Permit me a moment of apostasy.

I realize it might seem perverse to pursue this topic in light of Jim Dempsey’s far more sanguine post from just this past Tuesday (“How Books Can Change Lives”), but for some time, I’ve had the uneasy feeling that the merits of storytelling have been oversold. The use of the mercantile metaphor is deliberate. In any ever-increasing number of realms, the “craft of narrative” is being used to justify the unjustifiable—the dishonest, the trivial, the crass, the sanctimonious, the unnecessary, and all manner of other dubious ends.

Tell the story has become the hallmark of the hustle. Give the folks a convincing, compelling tale and they’re yours, facts be damned.

We’re even told that facts are meaningless outside a narrative—an approach that turns scientific theory into a kind of fable.

. . . .

It concerned the three-part HBO miniseries about the 1986 nuclear disaster at the Chernobyl Nuclear Power Plant. In that post I noted that the series showrunner, Craig Mazin, suffered many of the same concerns I did.

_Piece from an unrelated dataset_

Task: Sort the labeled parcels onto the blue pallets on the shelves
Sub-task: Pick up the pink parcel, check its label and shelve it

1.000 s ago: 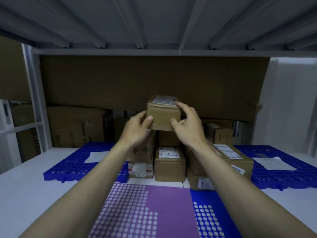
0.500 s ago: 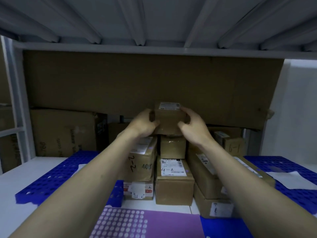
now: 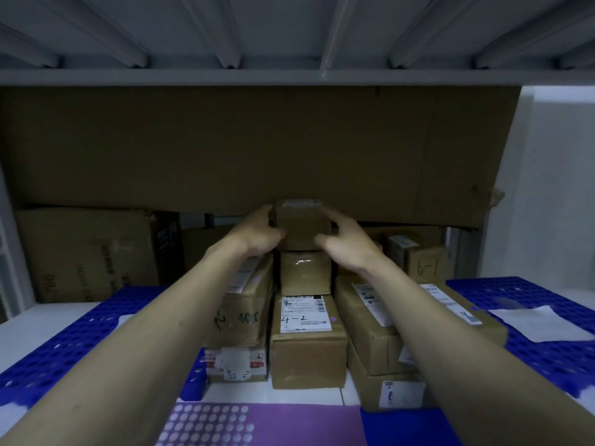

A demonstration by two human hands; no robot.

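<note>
Under a grey metal shelf (image 3: pixel 289 77), with a wide cardboard sheet (image 3: pixel 257 149) as backdrop, we see both our hands clamped on a small labeled parcel (image 3: pixel 302 228): left hand (image 3: pixel 260 235) on its left side, right hand (image 3: pixel 346 244) on its right. A second ago we held it up closer to us; now it sits lower and deeper, on a taped box (image 3: pixel 304 273) in the stacked cartons between the blue pallets (image 3: pixel 64 342). It seems nearly placed; letting go looks next.
</note>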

For the sake of simplicity, let me just repeat here a portion of what I wrote then:

[W]hat I found particularly fascinating was [Mazin’s] discussion of how narrative cannot help but distort what it seeks to portray, and what that means when you’re telling a story based on real events. Does a ripping yarn really absolve the writer’s responsibility to the truth?

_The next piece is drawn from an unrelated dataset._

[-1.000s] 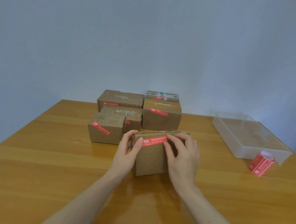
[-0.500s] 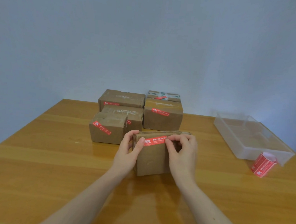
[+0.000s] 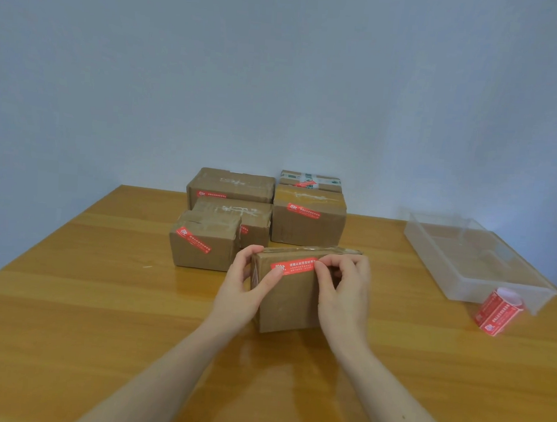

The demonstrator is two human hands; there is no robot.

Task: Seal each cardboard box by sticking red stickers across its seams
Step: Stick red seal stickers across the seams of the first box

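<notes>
A small cardboard box [image 3: 288, 304] stands at the table's centre with a red sticker [image 3: 294, 265] across its upper front edge. My left hand [image 3: 243, 290] grips the box's left side, its thumb pressing the sticker's left end. The fingers of my right hand [image 3: 344, 291] are curled against the box's right side, fingertips on the sticker's right end. Behind stand several stickered boxes: a front left one [image 3: 204, 242], a middle one [image 3: 234, 214], a rear left one [image 3: 231, 186], a right one [image 3: 307, 221] and a taped one [image 3: 310, 180] at the back.
A roll of red stickers [image 3: 497, 310] lies on the right of the wooden table [image 3: 98, 313]. Beside it a clear plastic tray [image 3: 471, 257] stands near the right edge. A pale wall rises behind the boxes.
My right fingers have curled in tighter on the sticker's right end. My left thumb stays on the left end. The box has not moved.
</notes>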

It turns out he thought about this long and hard before and during his writing of the script for Chernobyl—especially because he likens humanity’s plight right now given the climate crisis to the technicians working at the reactor.

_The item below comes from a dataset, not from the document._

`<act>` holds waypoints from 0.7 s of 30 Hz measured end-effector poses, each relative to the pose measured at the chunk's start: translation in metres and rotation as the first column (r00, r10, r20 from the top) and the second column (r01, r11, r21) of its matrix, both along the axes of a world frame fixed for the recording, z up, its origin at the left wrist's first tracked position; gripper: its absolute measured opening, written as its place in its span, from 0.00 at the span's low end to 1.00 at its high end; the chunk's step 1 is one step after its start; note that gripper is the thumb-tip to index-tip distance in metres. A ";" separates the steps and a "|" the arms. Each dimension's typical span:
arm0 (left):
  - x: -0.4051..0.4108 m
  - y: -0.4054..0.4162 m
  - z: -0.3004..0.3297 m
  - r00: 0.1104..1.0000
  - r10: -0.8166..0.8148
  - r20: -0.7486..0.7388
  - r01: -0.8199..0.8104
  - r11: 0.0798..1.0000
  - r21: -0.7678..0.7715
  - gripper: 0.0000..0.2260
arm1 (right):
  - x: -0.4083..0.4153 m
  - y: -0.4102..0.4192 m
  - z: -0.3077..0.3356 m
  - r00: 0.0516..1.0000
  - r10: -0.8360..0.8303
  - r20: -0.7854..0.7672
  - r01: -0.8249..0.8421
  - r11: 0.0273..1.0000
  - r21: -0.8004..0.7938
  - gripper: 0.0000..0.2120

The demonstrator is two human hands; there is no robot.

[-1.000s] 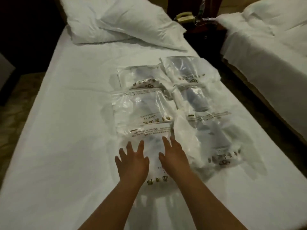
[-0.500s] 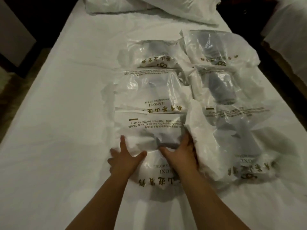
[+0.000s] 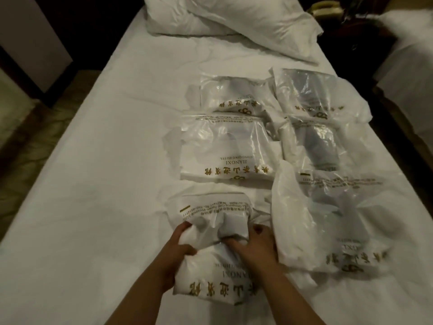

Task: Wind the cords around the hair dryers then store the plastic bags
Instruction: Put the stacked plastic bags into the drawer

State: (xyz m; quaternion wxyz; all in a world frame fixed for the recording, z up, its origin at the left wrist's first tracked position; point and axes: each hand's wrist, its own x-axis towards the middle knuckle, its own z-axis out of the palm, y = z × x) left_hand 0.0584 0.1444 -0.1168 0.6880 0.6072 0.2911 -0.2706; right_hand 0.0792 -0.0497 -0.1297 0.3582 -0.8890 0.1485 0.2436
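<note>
Several clear and white plastic bags with gold print lie in two columns on the white bed (image 3: pixel 93 207). The nearest bag (image 3: pixel 210 277) in the left column is bunched up, pulled toward me. My left hand (image 3: pixel 175 252) grips its left side with curled fingers. My right hand (image 3: pixel 253 247) holds its right side, thumb tucked into a fold. A second bag (image 3: pixel 225 151) and a third bag (image 3: pixel 234 95) lie beyond it. In the right column, dark hair dryer shapes show through a middle bag (image 3: pixel 316 141) and a large near bag (image 3: pixel 339 219). No cord is visible.
Two white pillows (image 3: pixel 234 22) sit at the head of the bed. A dark nightstand with a telephone (image 3: pixel 326 8) stands at the upper right, beside a second white bed (image 3: pixel 407 55). Patterned carpet (image 3: pixel 30 141) runs along the left.
My hands went from resting flat on the nearest bag to gripping it, and the bag has been drawn toward me away from the second bag. The camera tilted down, then up.
</note>
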 end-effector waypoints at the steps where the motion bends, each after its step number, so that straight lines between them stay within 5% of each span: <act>1: -0.008 0.004 0.000 0.999 0.030 -0.017 -0.030 0.999 -0.021 0.28 | -0.008 0.001 0.001 0.999 0.033 0.031 -0.030 0.995 -0.095 0.39; 4: -0.021 0.012 -0.007 0.999 0.036 -0.025 -0.036 0.999 -0.015 0.30 | -0.032 -0.005 -0.006 1.000 -0.011 0.016 0.015 0.952 -0.307 0.43; 8: -0.026 0.023 -0.007 0.996 -0.078 0.034 0.074 0.992 0.098 0.30 | -0.041 0.002 -0.011 0.957 -0.275 -0.089 0.252 0.945 -0.209 0.60; 11: -0.029 0.017 -0.005 0.998 -0.045 0.039 0.046 0.998 -0.034 0.34 | -0.038 0.017 -0.011 0.938 -0.327 -0.113 0.328 0.945 -0.017 0.61; 16: -0.038 0.014 0.001 0.994 0.024 0.103 -0.009 0.991 -0.137 0.33 | -0.046 0.027 -0.006 0.966 -0.197 -0.167 0.248 0.887 0.389 0.47; 21: -0.051 0.042 0.045 0.977 0.102 0.187 -0.063 0.977 -0.202 0.30 | -0.054 0.038 0.043 0.978 -0.106 -0.179 0.198 0.743 0.639 0.44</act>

“Right now, like it or not, we’re unfortunately those guys in the control room going, ‘Well, the one thing we don’t have to worry about is this thing blowing up.’ That’s us, on this planet, right now.

He takes particular note of the use of narrative in advertising—commercials don’t sell products, they sell stories—and notes that “politics is weaponized narrative,” to the point where:

“Everything is a narrative. And we’re suffering. We’re kind of drowning in narrative poison”

He therefore became obsessed with recognizing where he made deliberate choices that distorted the known truth for the sake of dramatic effect—so much so that he decided to create a podcast to accompany the miniseries to point out the distortions and to provide the factual record to the best of his ability.

“The last thing I ever wanted to say to people was, ‘Now that you’ve watched this, you know the truth.’ No, you don’t. You know some of the truth, and you know some of the stuff that’s been dramatized.

“And ideally, through this, we start to maybe find a new way to present things to people where we’re not so worried as artists that people are going to question whether or not we, quote-unquote, ‘got it right.’ We can’t get it right; we can only get it sort of right. That’s the best we can do.

But if we can share everything else, including things that challenge or undermine the narrative we presented — because we are dealing with an imperfect process that boils two years down into five hours — then I think they will appreciate what we do more, not less.”

This issue once again came to the forefront of my thinking as I was watching Oppenheimer, an utterly impressive film that nonetheless also plays fast and loose with certain facts. (For example, concerning the worry that the nuclear explosion might trigger a chain reaction that ignited the atmosphere, causing the end of the world. It’s a key dramatic theme in the film; unfortunately it appears the concern was dismissed almost immediately.) This isn’t the only distortion of the facts in the film, per a nuclear historian, though it also got a great deal right. The director, Christopher Nolan, apparently does not share Mazin’s qualms about misrepresenting reality, for as far as I know he’s said nothing about the matter.